Keep the images out while you retype all of the data exactly.

____________________

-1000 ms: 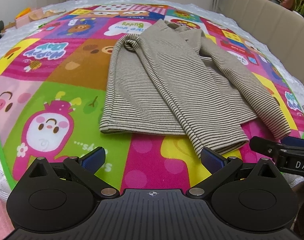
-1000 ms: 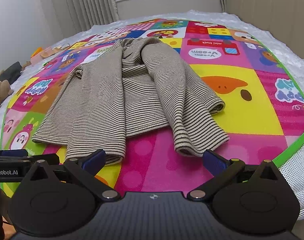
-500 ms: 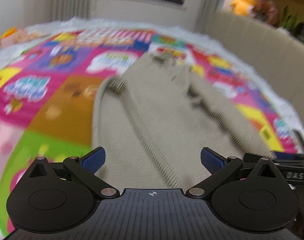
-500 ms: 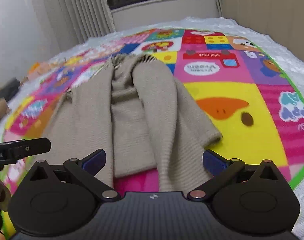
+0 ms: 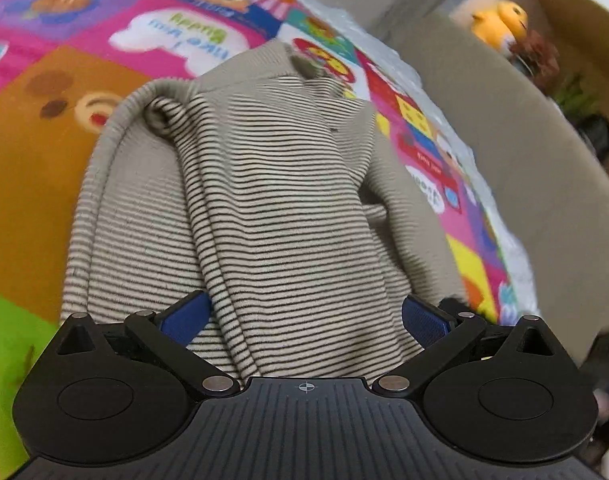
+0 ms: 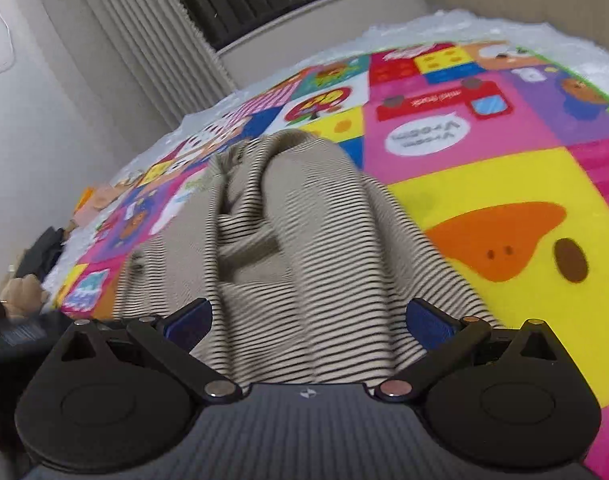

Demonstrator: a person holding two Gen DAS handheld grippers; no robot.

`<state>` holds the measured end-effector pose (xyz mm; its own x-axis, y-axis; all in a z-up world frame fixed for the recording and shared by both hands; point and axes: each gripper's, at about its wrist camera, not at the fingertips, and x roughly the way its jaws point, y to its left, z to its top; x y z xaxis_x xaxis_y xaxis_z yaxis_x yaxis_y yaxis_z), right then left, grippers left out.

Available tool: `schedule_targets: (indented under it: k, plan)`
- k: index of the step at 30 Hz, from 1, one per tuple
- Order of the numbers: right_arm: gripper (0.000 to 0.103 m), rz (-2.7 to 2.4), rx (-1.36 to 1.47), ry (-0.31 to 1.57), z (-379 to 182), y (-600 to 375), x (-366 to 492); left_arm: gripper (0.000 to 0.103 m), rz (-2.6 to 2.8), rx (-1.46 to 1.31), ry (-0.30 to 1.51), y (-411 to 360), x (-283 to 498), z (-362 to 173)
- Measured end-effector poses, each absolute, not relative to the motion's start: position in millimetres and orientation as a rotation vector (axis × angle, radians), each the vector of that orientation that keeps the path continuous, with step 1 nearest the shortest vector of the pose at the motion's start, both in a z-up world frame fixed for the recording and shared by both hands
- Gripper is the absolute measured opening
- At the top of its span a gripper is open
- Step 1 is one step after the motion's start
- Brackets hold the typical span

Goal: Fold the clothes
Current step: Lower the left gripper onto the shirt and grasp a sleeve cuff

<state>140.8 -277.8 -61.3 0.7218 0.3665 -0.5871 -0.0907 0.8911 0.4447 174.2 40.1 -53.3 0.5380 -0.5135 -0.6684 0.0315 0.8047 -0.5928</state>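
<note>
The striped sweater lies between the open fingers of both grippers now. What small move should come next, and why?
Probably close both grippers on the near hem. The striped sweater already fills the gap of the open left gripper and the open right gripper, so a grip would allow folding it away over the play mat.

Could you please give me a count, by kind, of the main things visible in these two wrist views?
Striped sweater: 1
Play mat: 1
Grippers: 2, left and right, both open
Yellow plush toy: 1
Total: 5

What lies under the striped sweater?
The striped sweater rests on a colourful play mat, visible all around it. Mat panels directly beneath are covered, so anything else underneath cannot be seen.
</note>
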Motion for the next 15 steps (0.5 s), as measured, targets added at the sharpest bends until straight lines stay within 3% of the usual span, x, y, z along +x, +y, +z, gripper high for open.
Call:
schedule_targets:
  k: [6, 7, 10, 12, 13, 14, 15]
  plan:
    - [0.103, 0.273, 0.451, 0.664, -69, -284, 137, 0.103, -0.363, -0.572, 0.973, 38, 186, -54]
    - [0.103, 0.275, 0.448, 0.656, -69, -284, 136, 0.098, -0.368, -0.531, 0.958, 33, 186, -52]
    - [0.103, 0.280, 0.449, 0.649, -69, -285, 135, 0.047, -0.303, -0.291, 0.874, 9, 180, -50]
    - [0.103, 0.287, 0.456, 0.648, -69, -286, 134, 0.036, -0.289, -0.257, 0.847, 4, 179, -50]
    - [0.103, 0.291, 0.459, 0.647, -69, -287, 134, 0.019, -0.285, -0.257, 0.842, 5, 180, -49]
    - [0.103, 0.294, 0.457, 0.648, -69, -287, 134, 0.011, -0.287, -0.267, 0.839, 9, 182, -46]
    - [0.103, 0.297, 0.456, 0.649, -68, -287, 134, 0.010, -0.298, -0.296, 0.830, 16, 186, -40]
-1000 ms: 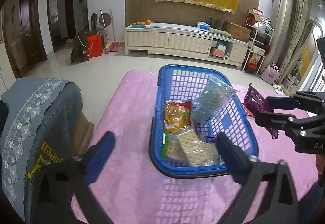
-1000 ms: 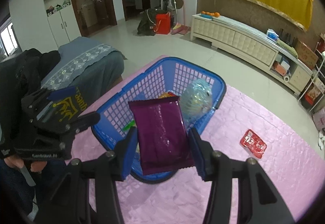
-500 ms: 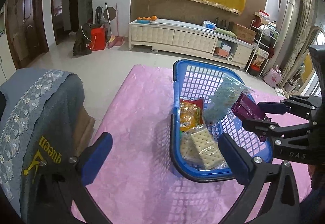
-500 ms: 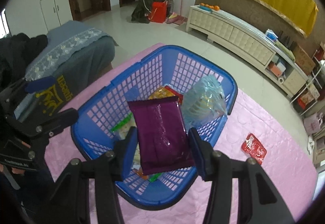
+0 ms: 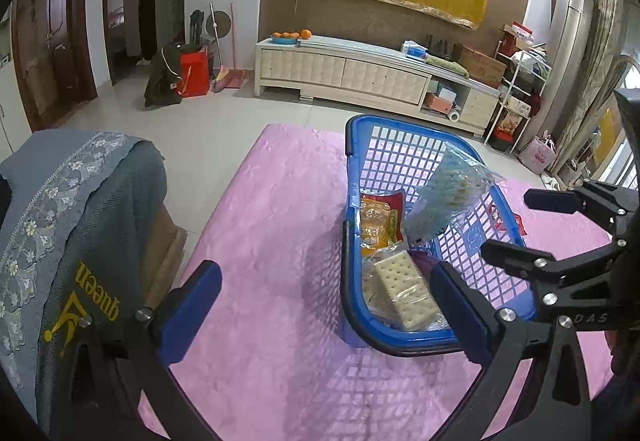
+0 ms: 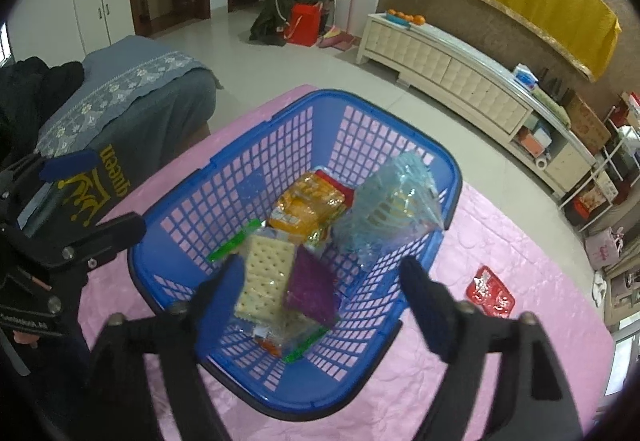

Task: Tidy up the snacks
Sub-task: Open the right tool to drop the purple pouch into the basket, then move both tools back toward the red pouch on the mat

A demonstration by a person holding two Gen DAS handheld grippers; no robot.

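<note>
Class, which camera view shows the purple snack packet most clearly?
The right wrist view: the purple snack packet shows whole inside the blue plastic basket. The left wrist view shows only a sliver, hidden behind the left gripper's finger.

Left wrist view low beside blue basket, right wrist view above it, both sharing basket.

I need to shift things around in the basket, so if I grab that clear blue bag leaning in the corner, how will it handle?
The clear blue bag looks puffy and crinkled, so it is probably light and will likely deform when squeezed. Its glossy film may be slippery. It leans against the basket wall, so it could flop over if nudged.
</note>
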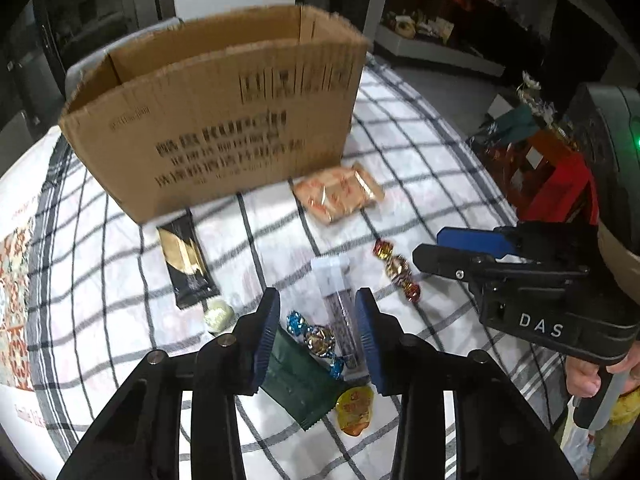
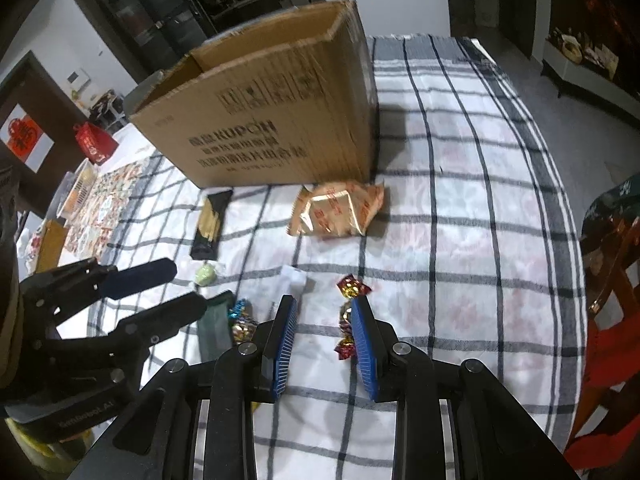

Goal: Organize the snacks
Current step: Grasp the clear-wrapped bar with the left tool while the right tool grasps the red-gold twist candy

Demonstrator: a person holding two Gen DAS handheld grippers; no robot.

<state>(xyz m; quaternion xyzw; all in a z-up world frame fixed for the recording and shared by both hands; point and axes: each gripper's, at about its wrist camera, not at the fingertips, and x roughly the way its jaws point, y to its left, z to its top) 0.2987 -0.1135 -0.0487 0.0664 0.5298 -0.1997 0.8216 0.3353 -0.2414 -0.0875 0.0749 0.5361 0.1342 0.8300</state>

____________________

Written solution>
-1000 ms: 
-1000 ms: 
-500 ms: 
-500 ms: 
+0 ms: 
+0 ms: 

Demonstrator: a person holding two Gen DAS handheld grippers; no robot.

`<state>` holds the measured end-effector pose (xyz mm; its own x-axis, y-axis; all in a z-up world frame fixed for the recording and shared by both hands; point and axes: each gripper's, at about its wrist camera, not at the fingertips, and x roughly the way its jaws point, y to its left, z to its top; x y z xaxis_x xaxis_y xaxis_z yaxis_x yaxis_y yaxis_z), right then left, grippers left out.

Available tool: `schedule_targets: (indented under it: k, plan)`
- k: index of the step at 30 Hz, from 1, one per tuple
- Order of the numbers: right_arm: gripper (0.000 to 0.103 m), rz (-2.7 to 2.4), rx (-1.36 to 1.47), ry (-0.31 to 1.57), z (-379 to 182), y (-600 to 375), x (-366 to 492); left_arm: gripper (0.000 to 0.103 m), rz (-2.6 to 2.8), rx (-1.46 to 1.31), ry (-0.30 to 1.51), y (-411 to 360), x (-283 to 498), z (-362 to 173)
- Measured end-effector poses, each absolute, not relative to the motion's start: position in millimetres and orientation as a rotation vector (axis × angle, radians), each the vector of that orientation that keeps the path continuous, with step 1 nearest the shortest vector of the pose at the motion's start, both in a z-up world frame fixed for the recording and shared by both hands
- Gripper is the absolute measured opening
- At the top of its span a gripper is open
- Step 1 is one step after the motion's start
- Brackets hold the typical span

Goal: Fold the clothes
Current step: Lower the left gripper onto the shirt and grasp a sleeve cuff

<state>140.8 -277.8 -61.3 0.7218 0.3665 -0.5871 -0.0907 0.8911 0.4447 174.2 40.1 -53.3 0.5380 -0.5135 -0.6684 0.0315 0.8047 -0.5928</state>
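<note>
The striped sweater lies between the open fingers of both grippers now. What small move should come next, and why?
Probably close both grippers on the near hem. The striped sweater already fills the gap of the open left gripper and the open right gripper, so a grip would allow folding it away over the play mat.

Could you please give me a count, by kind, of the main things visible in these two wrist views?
Striped sweater: 1
Play mat: 1
Grippers: 2, left and right, both open
Yellow plush toy: 1
Total: 5

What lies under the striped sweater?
The striped sweater rests on a colourful play mat, visible all around it. Mat panels directly beneath are covered, so anything else underneath cannot be seen.
</note>
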Motion for the next 15 steps (0.5 s), as measured, targets added at the sharpest bends until straight lines stay within 3% of the usual span, x, y, z along +x, +y, +z, gripper high for open.
Call:
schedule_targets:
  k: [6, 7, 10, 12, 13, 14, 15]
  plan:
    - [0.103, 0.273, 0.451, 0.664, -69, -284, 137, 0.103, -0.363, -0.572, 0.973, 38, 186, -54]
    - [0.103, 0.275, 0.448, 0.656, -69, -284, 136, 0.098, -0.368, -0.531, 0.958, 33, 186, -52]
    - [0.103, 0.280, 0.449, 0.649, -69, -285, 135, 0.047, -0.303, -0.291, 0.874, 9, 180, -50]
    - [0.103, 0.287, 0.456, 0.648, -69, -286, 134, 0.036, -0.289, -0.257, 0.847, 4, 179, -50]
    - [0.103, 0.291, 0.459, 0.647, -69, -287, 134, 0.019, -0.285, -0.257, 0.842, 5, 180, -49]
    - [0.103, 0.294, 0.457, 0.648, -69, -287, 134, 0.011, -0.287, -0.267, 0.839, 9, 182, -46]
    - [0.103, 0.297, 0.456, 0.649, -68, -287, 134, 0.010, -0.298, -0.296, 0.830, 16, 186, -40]
-1000 ms: 
-1000 ms: 
-500 ms: 
-500 ms: 
+0 ms: 
+0 ms: 

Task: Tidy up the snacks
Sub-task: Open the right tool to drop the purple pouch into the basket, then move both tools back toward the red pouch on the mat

A demonstration by a person holding two Gen DAS handheld grippers; no robot.

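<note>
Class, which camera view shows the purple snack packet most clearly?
The right wrist view: the purple snack packet shows whole inside the blue plastic basket. The left wrist view shows only a sliver, hidden behind the left gripper's finger.

Left wrist view low beside blue basket, right wrist view above it, both sharing basket.

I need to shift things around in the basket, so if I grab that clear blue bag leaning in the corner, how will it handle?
The clear blue bag looks puffy and crinkled, so it is probably light and will likely deform when squeezed. Its glossy film may be slippery. It leans against the basket wall, so it could flop over if nudged.
</note>
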
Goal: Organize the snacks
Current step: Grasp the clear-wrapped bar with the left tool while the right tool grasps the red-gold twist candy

Demonstrator: a person holding two Gen DAS handheld grippers; no robot.

<state>(xyz m; quaternion xyzw; all in a z-up world frame fixed for the recording and shared by both hands; point and axes: each gripper's, at about its wrist camera, not at the fingertips, and x roughly the way its jaws point, y to its left, z to its top) 0.2987 -0.1135 -0.0487 0.0664 0.5298 -0.1997 0.8216 0.3353 -0.2414 -0.0875 0.0749 0.5361 0.1342 0.8300</state>

This output is now complete.